ALAMEDA COUNTY, Calif. (KRON) — An autopsy report shows that 26-year-old Mario Gonzalez died from “toxic effects” of meth with the “physiologic stress of the [police] altercation and restraint,” according to a press release by the Alameda Police Chief.

Authorities said Gonzalez’s condition of morbid obesity and alcoholism contributed to his death, which officials ruled as a homicide.

Body camera video shows the Bay Area man died in April after three officers and a parking enforcement employee pinned him face down to the ground for over five minutes.

Gonzalez stopped breathing following a video-recorded scuffle with police April 19 at a park, where officers had confronted him after receiving 911 calls that said he appeared disoriented or drunk. The initial police statement said Gonzalez had a medical emergency after officers tried to handcuff him.

Gonzalez, who appeared under the influence, was a suspect of possible theft when officers attempted to arrest, police said.

The arrest took place just hours before the case against former Minneapolis police Officer Derek Chauvin went to the jury. The next day, Chauvin was convicted of murder and manslaughter for pinning Floyd to the pavement with his knee on the Black man’s neck in a case that touched off a national reckoning over racism and police brutality.

In Alameda, the nearly hourlong video from two officers’ body cameras released shows police talking to a seemingly dazed Gonzalez, who struggles to answer questions. The third officer arrives later.

When Gonzalez doesn’t produce any identification, the officers are seen trying to force his hands behind his back to handcuff him, but he resists and they take him to the ground. They repeatedly ask him for his full name and birthdate.

“I think you just had too much to drink today, OK? That’s all,” the officer says. Later, he adds, “Mario, just please stop fighting us.”

Gonzalez, who weighed about 250 pounds, is seen grunting and shouting as he lies face down on wood chips while the three officers restrain him. At one point, a city employee helps the officers hold down Gonzalez’s legs.

One officer puts an elbow on his neck and a knee on his shoulder. An officer also puts a knee on his back and leaves it there as Gonzalez gasps for air, saying, “I didn’t do nothing, OK?”

Gonzalez’s protests appear to weaken, and after about five minutes he seems to lose consciousness.

Shortly before he stops breathing, one officer asks the other: “Think we can roll him on his side?”

The other answers, “I don’t want to lose what I got, man.”

The video shows officers rolling Gonzalez over and performing cardiopulmonary resuscitation. They are also seen administering at least two doses of Narcan, which is given to counteract opiate overdoses. Gonzalez was pronounced dead at a hospital.

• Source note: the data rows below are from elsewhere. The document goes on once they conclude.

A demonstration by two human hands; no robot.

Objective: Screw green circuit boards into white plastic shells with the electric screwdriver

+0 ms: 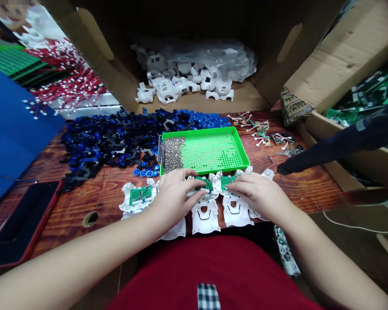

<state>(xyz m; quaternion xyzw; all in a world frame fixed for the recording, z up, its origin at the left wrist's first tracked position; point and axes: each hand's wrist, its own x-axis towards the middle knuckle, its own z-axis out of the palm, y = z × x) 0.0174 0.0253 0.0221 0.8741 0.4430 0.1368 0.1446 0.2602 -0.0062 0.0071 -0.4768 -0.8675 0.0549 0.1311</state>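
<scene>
A row of white plastic shells lies along the table's front edge, several holding green circuit boards. My left hand [177, 191] bends over the middle of the row, its thumb and forefinger closed at the left edge of a circuit board [208, 184] in a shell. Just right of it, my right hand [258, 191] has its fingers together on another circuit board [225, 182]; its thumb is mostly hidden. At the left end sits a shell with an uncovered circuit board [140, 195]. Nearer me lie two white shells with U-shaped dark slots, a left one [205, 217] and a right one [237, 213].
Behind the row stands a green tray [242, 150] with small metal screws [173, 154] at its left. Blue and black plastic parts [106, 133] are heaped left, near a phone [16, 219]. A cardboard box [252, 97] holds white shells. A black pole [339, 140] juts in from the right.
</scene>
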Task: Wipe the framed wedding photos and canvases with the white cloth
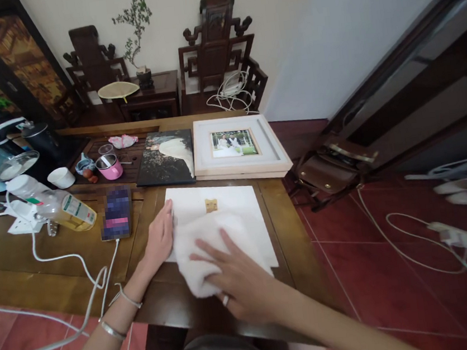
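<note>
A white cloth (201,245) lies on a white flat board (236,200) on the dark wooden table (35,248). My right hand (232,279) presses flat on the cloth with fingers spread; a ring is on one finger. My left hand (160,236) rests on the board's left edge, fingers together and laid flat, touching the cloth's side. A small tan hanger tab (211,205) sits near the board's top. Beyond it lie a white picture frame with a photo (236,146) and a dark photo print (168,157).
A phone (116,212) on a white cable, a plastic bottle (58,206), a pink mug (109,166), a white cup (60,177) and a power strip (21,219) crowd the table's left. Carved chairs (217,53) stand behind. A brown bag (326,171) and cables (446,235) lie on the red tile floor.
</note>
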Demonstrator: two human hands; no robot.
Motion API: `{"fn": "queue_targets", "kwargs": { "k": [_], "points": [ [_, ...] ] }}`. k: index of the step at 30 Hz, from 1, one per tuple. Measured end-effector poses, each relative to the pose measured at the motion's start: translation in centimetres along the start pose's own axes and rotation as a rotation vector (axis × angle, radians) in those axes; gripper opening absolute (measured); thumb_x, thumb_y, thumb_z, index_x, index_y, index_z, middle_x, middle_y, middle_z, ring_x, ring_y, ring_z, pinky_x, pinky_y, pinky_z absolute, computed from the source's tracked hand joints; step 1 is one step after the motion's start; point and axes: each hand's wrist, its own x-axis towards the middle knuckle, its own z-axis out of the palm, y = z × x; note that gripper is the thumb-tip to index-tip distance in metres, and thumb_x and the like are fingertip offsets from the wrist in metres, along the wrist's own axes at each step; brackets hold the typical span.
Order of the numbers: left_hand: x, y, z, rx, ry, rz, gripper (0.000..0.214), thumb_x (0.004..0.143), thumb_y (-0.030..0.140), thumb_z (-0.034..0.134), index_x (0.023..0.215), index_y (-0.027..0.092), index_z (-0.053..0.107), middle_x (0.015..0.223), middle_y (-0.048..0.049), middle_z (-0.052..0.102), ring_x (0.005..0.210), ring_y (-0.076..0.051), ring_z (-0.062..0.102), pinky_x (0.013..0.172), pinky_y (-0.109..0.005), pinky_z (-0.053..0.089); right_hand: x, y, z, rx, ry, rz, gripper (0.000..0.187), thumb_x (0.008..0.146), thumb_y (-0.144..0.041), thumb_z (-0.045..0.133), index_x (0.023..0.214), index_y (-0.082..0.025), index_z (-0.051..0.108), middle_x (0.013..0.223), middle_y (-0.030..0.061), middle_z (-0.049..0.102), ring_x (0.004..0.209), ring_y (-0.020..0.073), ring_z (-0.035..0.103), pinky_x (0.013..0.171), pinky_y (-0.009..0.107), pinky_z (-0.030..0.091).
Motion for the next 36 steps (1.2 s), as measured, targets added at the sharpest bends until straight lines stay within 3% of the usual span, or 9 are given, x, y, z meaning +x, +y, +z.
{"fn": "queue_targets", "kwargs": {
  "k": [4,8,13,17,23,25,27,31,36],
  "points": [
    [-0.2,-0.1,0.4,0.165,-0.078,0.136,0.043,0.094,0.036,0.044,0.130,0.015,0.056,0.141,-0.0133,0.051,0.135,-0.025,0.042,0.116,-0.047,0.029,0.1,2.9,-1.3,-0.023,0.152,0.204,0.041,0.073,-0.005,0.043,0.106,-0.016,0.065,0.143,0.0135,0.048,0.143,0.0274,0.021,0.114,0.063,0.004],
    [0.1,-0.2,0.3,0.200,-0.074,0.181,0.036,0.093,0.028,0.046,0.124,0.018,0.060,0.137,-0.0112,0.055,0.133,-0.026,0.045,0.114,-0.050,0.032,4.9,5.0,-2.6,-0.026,0.153,0.305,0.037,0.085,-0.012,0.038,0.113,-0.015,0.061,0.130,0.0158,0.059,0.142,0.0294,0.024,0.111,0.065,0.011],
    [0.3,0.2,0.0,0.202,-0.077,0.194,0.033,0.091,0.023,0.044,0.116,0.019,0.066,0.124,-0.0101,0.064,0.119,-0.025,0.058,0.106,-0.045,0.043,12.0,5.3,-4.8,0.035,0.128,0.276,0.031,0.092,-0.022,0.035,0.106,-0.018,0.063,0.117,0.0111,0.066,0.118,0.0306,0.053,0.104,0.057,0.028],
    [0.2,-0.3,0.1,0.221,-0.043,0.188,0.034,0.090,0.023,0.047,0.120,0.019,0.063,0.129,-0.0101,0.062,0.125,-0.025,0.054,0.110,-0.048,0.039,13.3,5.9,-6.5,0.088,0.099,0.291,0.030,0.093,-0.028,0.037,0.100,-0.019,0.065,0.109,0.0093,0.069,0.105,0.0277,0.058,0.093,0.040,0.041],
    [0.0,-0.8,0.3,0.200,-0.049,0.193,0.035,0.091,0.024,0.047,0.122,0.015,0.062,0.136,-0.0133,0.056,0.131,-0.025,0.047,0.112,-0.048,0.037,6.3,9.7,-7.6,0.094,0.171,0.420,0.032,0.094,-0.033,0.037,0.097,-0.019,0.065,0.110,0.0098,0.069,0.101,0.0292,0.061,0.090,0.040,0.045],
    [0.0,-0.7,0.4,0.198,-0.044,0.193,0.035,0.091,0.024,0.046,0.122,0.016,0.062,0.136,-0.0135,0.056,0.131,-0.024,0.047,0.112,-0.048,0.037,3.1,10.6,-6.9,0.062,0.232,0.462,0.032,0.093,-0.030,0.034,0.094,-0.020,0.064,0.105,0.0086,0.071,0.101,0.0295,0.062,0.093,0.047,0.044],
    [-0.1,-0.5,0.4,0.196,-0.040,0.194,0.035,0.091,0.024,0.046,0.122,0.017,0.062,0.136,-0.0123,0.055,0.132,-0.024,0.047,0.112,-0.048,0.037,0.0,10.5,-5.4,-0.022,0.282,0.446,0.027,0.088,-0.022,0.036,0.092,-0.020,0.063,0.117,0.0095,0.067,0.115,0.0314,0.057,0.103,0.058,0.035],
    [-0.1,-0.3,0.5,0.196,-0.033,0.181,0.035,0.092,0.025,0.046,0.122,0.018,0.062,0.136,-0.0110,0.056,0.132,-0.024,0.046,0.112,-0.049,0.036,-4.9,6.3,-1.9,-0.138,0.208,0.281,0.026,0.072,-0.007,0.043,0.081,-0.019,0.064,0.145,0.0115,0.046,0.143,0.0319,0.018,0.112,0.068,0.009],
    [0.0,-0.2,0.5,0.196,-0.046,0.152,0.035,0.092,0.027,0.047,0.122,0.017,0.062,0.137,-0.0125,0.055,0.133,-0.024,0.045,0.113,-0.048,0.035,-8.5,0.6,-1.2,-0.068,-0.008,0.170,0.033,0.057,-0.002,0.044,0.074,-0.023,0.062,0.148,0.0008,0.041,0.143,0.0279,0.019,0.116,0.063,0.010]
  ]
}}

Police also made public two calls dispatchers received about Gonzalez that prompted them to send officers to the park, which sits at the end of a cul-de-sac of well-kept homes with manicured gardens. One caller said Gonzalez was “kind of talking to himself” and “not making any sense”

The caller added: “I mean, he’s not doing anything wrong, he’s just scaring my wife.”

A second man told a dispatcher that Gonzalez had two drugstore baskets with alcohol bottles and that it appeared he was breaking the security tags off them.

Gonzalez had a son, Mario, who was then 4-years-old and was the main caretaker of his brother, who has autism.

The Associated Press contributed to this report.